LDLC=TC-HDLC-TG/5(TG<400のとき)
●合併症
高コレステロール血症:狭心症、心筋梗塞、肥満、糖尿病、痛風
高トリグリセリド血症:急性膵炎(2000以上)、糖尿病、脂肪肝、痛風
●検査
・TG、HDL-C、LDL-C、TC
→リポ蛋白分画電気泳動
→I型、III型が疑われる場合、アポCII、アポEの測定
・高コレステロール血症では、TSH、FT3、FT4
・動脈硬化が疑われる場合、Lp(a)
●治療
・高LDL-C血症
①スタチン系(LDL-C↓↓↓、TG↓、HDL-C↑)
スタンダードスタチン:メバロチン、リポバス、ローコール
ストロングスタチン:クレストール>リピトール>リバロ
②コレステロールトランスポーター阻害剤
ゼチーア
コレステロールの小腸からの吸収を阻害し、スタチン系との併用で相乗効果が期待される。
③陰イオン交換樹脂(LDL-C↓↓、HDL-C↑)
クエストラン、コレバイン
他の薬の吸収阻害が起こる、量が多く飲みづらい。
④ニコチン酸系(TG↓↓、LDL-C↓、HDL-C↑)
ユベラN、コレキサミン、ベリシット
⑤プロブコール(LDL-C↓)
シンレスタール、ロレルコ
・高TG血症
①フィブラート系(TG↓↓↓、LDL-C↑↑↑、LDL-C↓)
ビノグラック、リポクリン、ベザトール、ベザリップ、リピディル、トライコア
②オメガ脂肪酸(TG↓)
エパデール、ロトリガ
③ニコチン酸系(TG↓↓、LDL-C↓、HDL-C↑)
ユベラN、コレキサミン、ベリシット
・横紋筋融解症
スタチンとフィブラートを併用する際、腎機能障害がある場合横紋筋融解症を起こすことがある。

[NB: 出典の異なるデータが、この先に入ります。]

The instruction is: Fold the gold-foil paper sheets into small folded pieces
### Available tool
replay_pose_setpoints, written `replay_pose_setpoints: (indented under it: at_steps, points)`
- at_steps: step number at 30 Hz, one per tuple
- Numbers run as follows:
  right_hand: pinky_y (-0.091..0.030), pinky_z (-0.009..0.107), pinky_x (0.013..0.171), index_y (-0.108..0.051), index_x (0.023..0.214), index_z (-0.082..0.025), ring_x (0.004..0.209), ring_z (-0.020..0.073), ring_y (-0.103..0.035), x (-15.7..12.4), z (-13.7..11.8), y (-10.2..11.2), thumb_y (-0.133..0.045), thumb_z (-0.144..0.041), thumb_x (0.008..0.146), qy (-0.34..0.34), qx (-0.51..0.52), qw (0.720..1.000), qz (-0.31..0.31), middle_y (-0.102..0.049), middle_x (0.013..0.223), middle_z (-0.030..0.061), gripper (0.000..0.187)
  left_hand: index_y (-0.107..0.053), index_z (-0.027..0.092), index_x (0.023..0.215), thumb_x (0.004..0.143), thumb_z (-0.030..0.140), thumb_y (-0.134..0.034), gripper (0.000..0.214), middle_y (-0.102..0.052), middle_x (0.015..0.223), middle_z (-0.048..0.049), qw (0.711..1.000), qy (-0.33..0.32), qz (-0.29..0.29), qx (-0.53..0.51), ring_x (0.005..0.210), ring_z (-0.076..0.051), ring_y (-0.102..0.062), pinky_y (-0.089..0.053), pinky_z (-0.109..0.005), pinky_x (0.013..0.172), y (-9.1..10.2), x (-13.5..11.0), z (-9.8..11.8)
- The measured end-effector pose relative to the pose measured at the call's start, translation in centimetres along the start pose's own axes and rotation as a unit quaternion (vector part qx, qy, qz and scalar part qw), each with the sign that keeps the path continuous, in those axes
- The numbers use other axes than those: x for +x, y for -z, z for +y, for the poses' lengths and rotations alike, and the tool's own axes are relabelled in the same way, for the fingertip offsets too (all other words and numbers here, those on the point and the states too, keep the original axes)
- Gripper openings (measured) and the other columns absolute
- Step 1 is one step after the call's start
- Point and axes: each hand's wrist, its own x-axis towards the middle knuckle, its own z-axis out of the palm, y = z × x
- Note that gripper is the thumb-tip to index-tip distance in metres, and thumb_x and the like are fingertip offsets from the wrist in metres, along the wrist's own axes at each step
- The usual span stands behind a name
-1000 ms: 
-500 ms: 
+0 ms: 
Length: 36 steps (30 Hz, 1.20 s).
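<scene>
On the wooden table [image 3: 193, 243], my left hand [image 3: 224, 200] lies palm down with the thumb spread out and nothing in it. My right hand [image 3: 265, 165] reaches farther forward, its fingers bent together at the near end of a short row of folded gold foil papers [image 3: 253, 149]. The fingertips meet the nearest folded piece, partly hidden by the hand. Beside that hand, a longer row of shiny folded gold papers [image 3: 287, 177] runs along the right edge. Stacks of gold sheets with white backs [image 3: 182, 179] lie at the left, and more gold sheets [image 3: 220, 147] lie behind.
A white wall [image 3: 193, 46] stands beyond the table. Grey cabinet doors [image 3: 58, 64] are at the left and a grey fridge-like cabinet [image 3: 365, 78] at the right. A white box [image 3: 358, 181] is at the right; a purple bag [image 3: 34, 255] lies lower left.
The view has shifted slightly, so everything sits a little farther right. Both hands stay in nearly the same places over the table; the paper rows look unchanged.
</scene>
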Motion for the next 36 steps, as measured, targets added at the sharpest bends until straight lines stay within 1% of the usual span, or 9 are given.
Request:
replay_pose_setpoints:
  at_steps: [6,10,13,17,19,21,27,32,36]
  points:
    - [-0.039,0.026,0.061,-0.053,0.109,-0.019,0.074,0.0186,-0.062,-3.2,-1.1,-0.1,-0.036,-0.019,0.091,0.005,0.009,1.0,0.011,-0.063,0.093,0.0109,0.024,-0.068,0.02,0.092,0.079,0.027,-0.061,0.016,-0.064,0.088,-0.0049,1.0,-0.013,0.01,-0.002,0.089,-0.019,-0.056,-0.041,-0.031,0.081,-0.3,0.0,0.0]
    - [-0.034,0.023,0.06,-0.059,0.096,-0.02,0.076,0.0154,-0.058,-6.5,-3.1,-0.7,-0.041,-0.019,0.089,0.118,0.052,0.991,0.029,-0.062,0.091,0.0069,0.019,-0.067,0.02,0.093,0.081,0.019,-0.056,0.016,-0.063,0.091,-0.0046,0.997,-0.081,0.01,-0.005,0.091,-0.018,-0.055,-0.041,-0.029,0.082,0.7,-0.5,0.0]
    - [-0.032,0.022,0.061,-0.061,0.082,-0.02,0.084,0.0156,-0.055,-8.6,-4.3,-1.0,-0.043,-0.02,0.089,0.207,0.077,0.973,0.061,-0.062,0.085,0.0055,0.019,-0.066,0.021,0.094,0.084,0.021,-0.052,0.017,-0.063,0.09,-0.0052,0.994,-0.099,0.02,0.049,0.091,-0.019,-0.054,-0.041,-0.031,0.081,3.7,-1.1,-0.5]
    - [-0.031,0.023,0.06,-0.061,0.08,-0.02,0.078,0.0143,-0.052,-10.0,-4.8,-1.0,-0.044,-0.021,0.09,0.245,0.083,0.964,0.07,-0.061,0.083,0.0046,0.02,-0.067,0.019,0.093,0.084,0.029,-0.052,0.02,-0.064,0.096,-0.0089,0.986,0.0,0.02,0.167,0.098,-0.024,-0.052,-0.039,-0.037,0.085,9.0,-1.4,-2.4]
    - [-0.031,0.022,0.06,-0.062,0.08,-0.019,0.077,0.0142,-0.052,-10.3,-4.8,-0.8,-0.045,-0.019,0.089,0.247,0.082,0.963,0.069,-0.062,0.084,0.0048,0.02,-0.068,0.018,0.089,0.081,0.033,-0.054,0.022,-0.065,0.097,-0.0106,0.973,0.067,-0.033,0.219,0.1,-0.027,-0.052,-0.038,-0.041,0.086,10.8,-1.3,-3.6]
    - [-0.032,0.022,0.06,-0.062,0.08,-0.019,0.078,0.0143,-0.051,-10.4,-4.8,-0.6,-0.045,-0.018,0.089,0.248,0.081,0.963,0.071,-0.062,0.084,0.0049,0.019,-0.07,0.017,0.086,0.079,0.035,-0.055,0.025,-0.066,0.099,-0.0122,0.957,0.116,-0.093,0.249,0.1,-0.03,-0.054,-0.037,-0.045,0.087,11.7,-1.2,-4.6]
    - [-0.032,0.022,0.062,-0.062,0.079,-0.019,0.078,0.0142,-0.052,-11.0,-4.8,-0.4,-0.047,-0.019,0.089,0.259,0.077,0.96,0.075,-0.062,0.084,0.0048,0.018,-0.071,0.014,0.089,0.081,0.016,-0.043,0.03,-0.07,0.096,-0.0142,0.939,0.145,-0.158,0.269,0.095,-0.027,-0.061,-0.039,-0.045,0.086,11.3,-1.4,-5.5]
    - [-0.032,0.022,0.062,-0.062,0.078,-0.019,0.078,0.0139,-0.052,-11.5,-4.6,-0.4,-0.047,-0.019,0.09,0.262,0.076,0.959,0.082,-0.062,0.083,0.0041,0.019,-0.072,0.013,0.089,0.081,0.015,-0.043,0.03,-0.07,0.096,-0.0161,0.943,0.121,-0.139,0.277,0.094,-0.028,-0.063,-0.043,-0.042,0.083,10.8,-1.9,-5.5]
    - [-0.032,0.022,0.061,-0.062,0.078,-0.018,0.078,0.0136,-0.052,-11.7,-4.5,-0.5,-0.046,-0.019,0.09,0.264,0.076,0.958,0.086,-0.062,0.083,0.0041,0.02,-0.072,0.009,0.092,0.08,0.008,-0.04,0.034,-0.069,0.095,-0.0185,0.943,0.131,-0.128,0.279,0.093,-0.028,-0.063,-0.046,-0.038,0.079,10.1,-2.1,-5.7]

筋肉痛、脱力感の発現、CK上昇、血中及び尿中ミオグロビン上昇並びに血清クレアチニン上昇等の腎機能の悪化を認めた場合は直ちに投与を中止する。
発現時期は1カ月以内の早期が一番多く、次が3カ月以内に多い。
ベザトールSR Cr2以上で投与禁忌、リピディル Cr2.5以上は投与禁忌。